I’ve gotten very familiar with the Urban Legend Reference
Pages. I often get emails from close
friends or family of supposed news stories and quotes that a quick
search on the site demonstrate are false. Today, I hit one of the rarer
“true” pages on the site. I received a quote in email by H. L.
Mencken that has
apparently been making the rounds on the political blogs that I am not
currently reading due to my personal media blackout. The quote making
the rounds is:
As democracy is perfected, the office of president represents, more
and more closely, the inner soul of the people. On some great and
glorious day the plain folks of the land will reach their heart’s
desire at last and the White House will be adorned by a downright
moron
Mencken actually did say this, though the above quote is cut down and
taken slightly out of context. Here’s a larger version of the quote:
The larger the mob, the harder the test. In small areas, before small
electorates, a first-rate man occasionally fights his way through,
carrying even the mob with him by force of his personality. But when
the field is nationwide, and the fight must be waged chiefly at second
and third hand, and the force of personality cannot so readily make
itself felt, then all the odds are on the man who is, intrinsically,
the most devious and mediocre — the man who can most easily adeptly
disperse the notion that his mind is a virtual vacuum.

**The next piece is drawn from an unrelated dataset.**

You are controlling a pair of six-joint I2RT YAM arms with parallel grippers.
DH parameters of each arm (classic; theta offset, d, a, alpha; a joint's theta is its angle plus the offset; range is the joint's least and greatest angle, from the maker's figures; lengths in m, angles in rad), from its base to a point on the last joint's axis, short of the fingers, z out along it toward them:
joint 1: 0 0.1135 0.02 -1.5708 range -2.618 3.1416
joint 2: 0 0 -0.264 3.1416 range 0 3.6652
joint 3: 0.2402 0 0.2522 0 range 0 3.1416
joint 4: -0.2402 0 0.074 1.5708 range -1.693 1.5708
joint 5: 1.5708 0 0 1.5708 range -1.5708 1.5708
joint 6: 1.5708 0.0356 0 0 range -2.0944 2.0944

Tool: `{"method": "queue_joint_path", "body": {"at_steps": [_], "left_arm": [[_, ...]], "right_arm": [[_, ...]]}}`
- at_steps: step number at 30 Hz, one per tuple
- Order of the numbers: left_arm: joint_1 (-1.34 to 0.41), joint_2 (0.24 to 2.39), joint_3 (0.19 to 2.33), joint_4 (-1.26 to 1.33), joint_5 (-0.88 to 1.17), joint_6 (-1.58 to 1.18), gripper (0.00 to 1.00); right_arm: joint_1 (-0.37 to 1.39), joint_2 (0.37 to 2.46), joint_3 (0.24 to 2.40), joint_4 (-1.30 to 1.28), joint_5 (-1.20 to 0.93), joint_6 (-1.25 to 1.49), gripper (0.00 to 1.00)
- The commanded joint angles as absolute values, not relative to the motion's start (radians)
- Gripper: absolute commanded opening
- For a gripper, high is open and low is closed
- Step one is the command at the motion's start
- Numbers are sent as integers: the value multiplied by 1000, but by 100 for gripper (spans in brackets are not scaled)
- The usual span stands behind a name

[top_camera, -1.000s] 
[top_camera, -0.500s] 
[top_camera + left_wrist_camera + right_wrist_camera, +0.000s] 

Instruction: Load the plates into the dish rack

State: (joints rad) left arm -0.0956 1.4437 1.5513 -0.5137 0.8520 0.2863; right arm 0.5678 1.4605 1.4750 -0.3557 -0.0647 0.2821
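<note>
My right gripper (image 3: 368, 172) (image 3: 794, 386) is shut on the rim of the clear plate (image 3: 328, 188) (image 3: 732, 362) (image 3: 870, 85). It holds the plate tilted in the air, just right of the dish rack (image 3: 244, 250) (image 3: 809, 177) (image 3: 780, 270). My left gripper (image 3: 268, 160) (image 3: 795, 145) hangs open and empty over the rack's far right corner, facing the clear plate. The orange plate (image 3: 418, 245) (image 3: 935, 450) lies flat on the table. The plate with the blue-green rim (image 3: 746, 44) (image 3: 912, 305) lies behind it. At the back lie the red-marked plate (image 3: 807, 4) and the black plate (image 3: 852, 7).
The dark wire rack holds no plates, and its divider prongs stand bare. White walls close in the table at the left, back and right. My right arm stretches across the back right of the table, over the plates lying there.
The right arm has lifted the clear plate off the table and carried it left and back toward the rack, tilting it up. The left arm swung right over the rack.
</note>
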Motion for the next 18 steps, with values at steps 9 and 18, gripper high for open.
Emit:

The Presidency tends, year by year, to go to such men. As democracy is
perfected, the office represents, more and more closely, the inner
soul of the people. We move toward a lofty ideal. On some great and
glorious day the plain folks of the land will reach their heart’s
desire at last, and the White House will be adorned by a downright
moron.
[Henry Louis Mencken, “Bayard vs. Lionheart”, Baltimore Evening Sun,
26 July 1920. Quoted from
Snopes.com]
I like the longer version much better. The cutdown quote reads like an
indictment of “the plain folks of the land”. The longer quote is more a
cynical commentary on the process itself. He still predicts (accurately
IMO) the election of a moron to the White House, but Mencken seems to
lay the blame more on having to campaign “second and third hand” than on
the people who elect said moron. Either way, you still have a moron, but
the longer quote gives much more insight on how to deal with the issue
going forward.
I wonder what Mencklen would have thought of the modern media?